A single dose of 10 or 25 mg psilocybin, given simultaneously to up to six healthy adults with one-to-one psychological support, did not impair cognitive function or emotional processing. Over 500 treatment-emergent adverse events were reported, mostly mild and resolving within a day, with no serious events or study withdrawals. Cognitive performance, measured by a Cambridge Neuropsychological Test Automated Battery global composite score and domain scores, showed no clinically relevant differences between psilocybin and placebo groups. The findings suggest that these doses of psilocybin are generally well tolerated and safe for cognitive function in the short and long term.

Oral Prolonged-Release Ketamine for Treatment-Resistant Depression: Two Randomized Clinical Trials.

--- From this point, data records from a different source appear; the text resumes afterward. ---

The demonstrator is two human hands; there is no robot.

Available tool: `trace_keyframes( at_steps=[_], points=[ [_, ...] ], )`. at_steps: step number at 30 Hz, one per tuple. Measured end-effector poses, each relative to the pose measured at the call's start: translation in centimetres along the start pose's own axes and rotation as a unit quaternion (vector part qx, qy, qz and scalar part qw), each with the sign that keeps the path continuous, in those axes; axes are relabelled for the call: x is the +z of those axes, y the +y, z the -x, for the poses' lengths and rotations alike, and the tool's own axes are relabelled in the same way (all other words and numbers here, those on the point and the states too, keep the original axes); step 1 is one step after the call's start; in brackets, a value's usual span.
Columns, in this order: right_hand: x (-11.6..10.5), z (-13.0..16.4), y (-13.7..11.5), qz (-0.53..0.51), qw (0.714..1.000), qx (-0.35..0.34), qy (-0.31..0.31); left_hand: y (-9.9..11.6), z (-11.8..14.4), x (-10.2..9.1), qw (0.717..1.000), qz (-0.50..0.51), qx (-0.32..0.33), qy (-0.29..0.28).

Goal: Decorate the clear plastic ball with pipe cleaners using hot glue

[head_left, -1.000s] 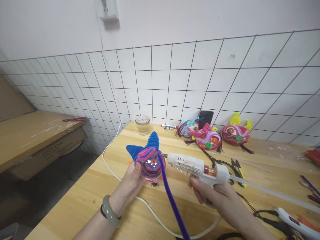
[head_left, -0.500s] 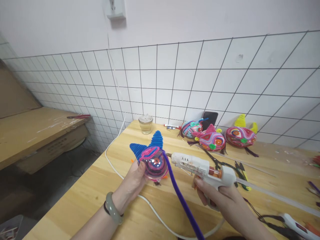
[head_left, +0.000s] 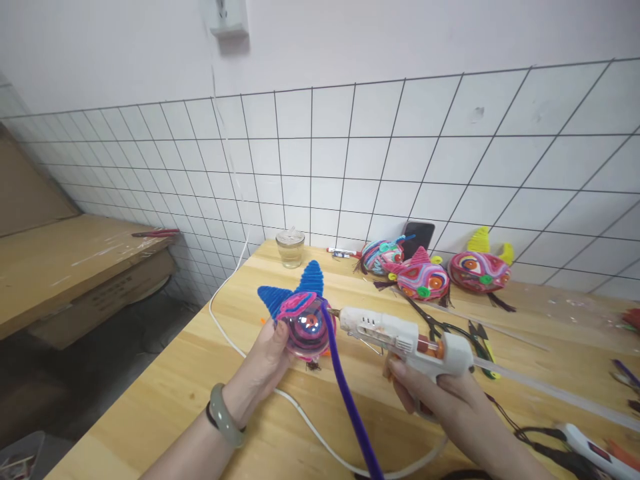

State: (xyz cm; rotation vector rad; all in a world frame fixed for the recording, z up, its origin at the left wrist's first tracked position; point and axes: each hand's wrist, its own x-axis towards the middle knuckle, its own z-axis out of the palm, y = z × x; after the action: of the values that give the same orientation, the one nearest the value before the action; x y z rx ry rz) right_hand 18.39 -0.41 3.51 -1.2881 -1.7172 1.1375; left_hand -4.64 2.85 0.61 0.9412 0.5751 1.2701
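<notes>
My left hand (head_left: 273, 353) is closed around a clear plastic ball ornament (head_left: 307, 330) decorated with pink and dark fuzzy strips, an orange eye and two blue ears. A long purple pipe cleaner (head_left: 345, 393) hangs from the ball's upper right side and runs down toward the bottom of the view. My right hand (head_left: 425, 387) grips a white hot glue gun (head_left: 385, 328) by its handle. The gun's nozzle is at the ball's right side, close to the pipe cleaner's upper end; whether it touches cannot be told. A clear glue stick (head_left: 550, 387) sticks out behind the gun.
Several similar ornaments (head_left: 425, 280) stand along the wall beside a phone (head_left: 419, 239). A lidded glass cup (head_left: 290, 249) stands at the back. Scissors (head_left: 433, 327) and yellow-handled pliers (head_left: 485, 347) lie to the right. A white cable (head_left: 310, 423) crosses the wooden table (head_left: 165, 407).
The lower part of the purple pipe cleaner has swung left. Both hands, the ornament and the glue gun stay nearly in place relative to each other.
</notes>
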Motion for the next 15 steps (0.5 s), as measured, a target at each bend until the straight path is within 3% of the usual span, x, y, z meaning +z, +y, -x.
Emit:
trace_keyframes(
  at_steps=[15],
  points=[
    [0.09,0.11,0.31,-0.009,1.000,-0.005,0.012,-0.24,-0.15,-0.19,1.000,-0.008,0.010,0.007]
  ],
)
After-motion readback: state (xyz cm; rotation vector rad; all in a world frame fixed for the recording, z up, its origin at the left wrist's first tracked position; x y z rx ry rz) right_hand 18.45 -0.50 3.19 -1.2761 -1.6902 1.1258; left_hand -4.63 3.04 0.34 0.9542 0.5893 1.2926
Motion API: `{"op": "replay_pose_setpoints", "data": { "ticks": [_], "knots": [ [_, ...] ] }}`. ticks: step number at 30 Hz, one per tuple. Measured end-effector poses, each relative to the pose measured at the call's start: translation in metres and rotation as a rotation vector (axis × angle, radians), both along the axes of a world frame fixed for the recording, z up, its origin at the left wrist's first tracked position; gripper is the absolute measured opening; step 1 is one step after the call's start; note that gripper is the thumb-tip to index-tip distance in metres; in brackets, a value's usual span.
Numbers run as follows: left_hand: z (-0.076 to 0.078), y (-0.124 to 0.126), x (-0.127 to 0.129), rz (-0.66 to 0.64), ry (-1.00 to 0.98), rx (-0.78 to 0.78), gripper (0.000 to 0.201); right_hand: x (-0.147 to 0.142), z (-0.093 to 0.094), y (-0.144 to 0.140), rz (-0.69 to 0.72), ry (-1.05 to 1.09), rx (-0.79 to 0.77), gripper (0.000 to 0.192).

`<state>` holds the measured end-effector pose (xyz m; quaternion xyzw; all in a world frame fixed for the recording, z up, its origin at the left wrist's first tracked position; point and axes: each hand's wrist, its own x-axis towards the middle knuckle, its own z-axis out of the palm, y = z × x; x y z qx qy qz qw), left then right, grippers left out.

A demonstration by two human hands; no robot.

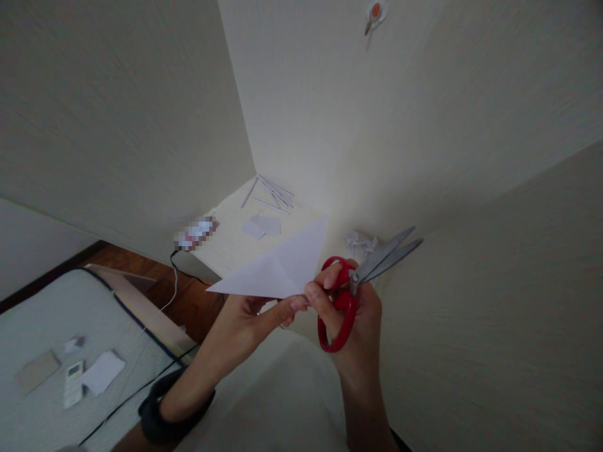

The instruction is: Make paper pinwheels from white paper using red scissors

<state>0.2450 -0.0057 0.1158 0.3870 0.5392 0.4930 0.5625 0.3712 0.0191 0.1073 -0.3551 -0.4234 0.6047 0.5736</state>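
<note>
Scissors (pixel 358 282) with red handles sit in the right hand (pixel 351 314), fingers through the loops, blades nearly shut; beside them, left hand (pixel 249 320) fingertips pinch the folded white paper (pixel 277 267)

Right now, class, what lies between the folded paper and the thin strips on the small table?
In the head view, small white paper scraps lie between the folded paper and the strips.
</note>
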Motion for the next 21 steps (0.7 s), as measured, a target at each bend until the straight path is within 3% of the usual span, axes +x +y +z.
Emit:
{"op": "replay_pose_setpoints", "data": {
  "ticks": [7,11,16,21],
  "knots": [
    [-0.002,-0.001,0.001,0.009,0.04,0.039,0.023,-0.001,0.003,0.0,-0.017,-0.028,0.012,0.023],
    [-0.005,-0.002,0.004,0.098,0.066,0.077,0.017,0.003,-0.002,0.002,0.038,-0.027,0.01,0.023],
    [-0.004,-0.002,0.007,0.232,0.177,0.075,0.024,0.007,-0.007,0.006,0.122,-0.055,0.004,0.024],
    [-0.008,0.0,0.007,0.199,0.173,0.101,0.023,0.007,-0.006,0.006,0.087,-0.101,0.02,0.024]
  ]
}}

JAMA network open June 1, 2026 Martin Walter, Christine Zu Eulenburg, Ani Damyanova et al. 1 citation

A novel oral prolonged-release ketamine tablet, KET01, produced minimal dissociative and cardiovascular side effects compared to intranasal esketamine, which caused significant dissociation. In a phase 2 trial for treatment-resistant depression, the primary endpoint at 21 days was not met; the difference in Montgomery-Åsberg Depression Rating Scale (MADRS) score for 240 mg/day KET01 versus placebo was -1.82 points, not statistically significant. However, early reductions in depression scores were observed at 7 hours and at days 4 and 7. The antidepressant properties and tolerability support further development of KET01 for at-home use.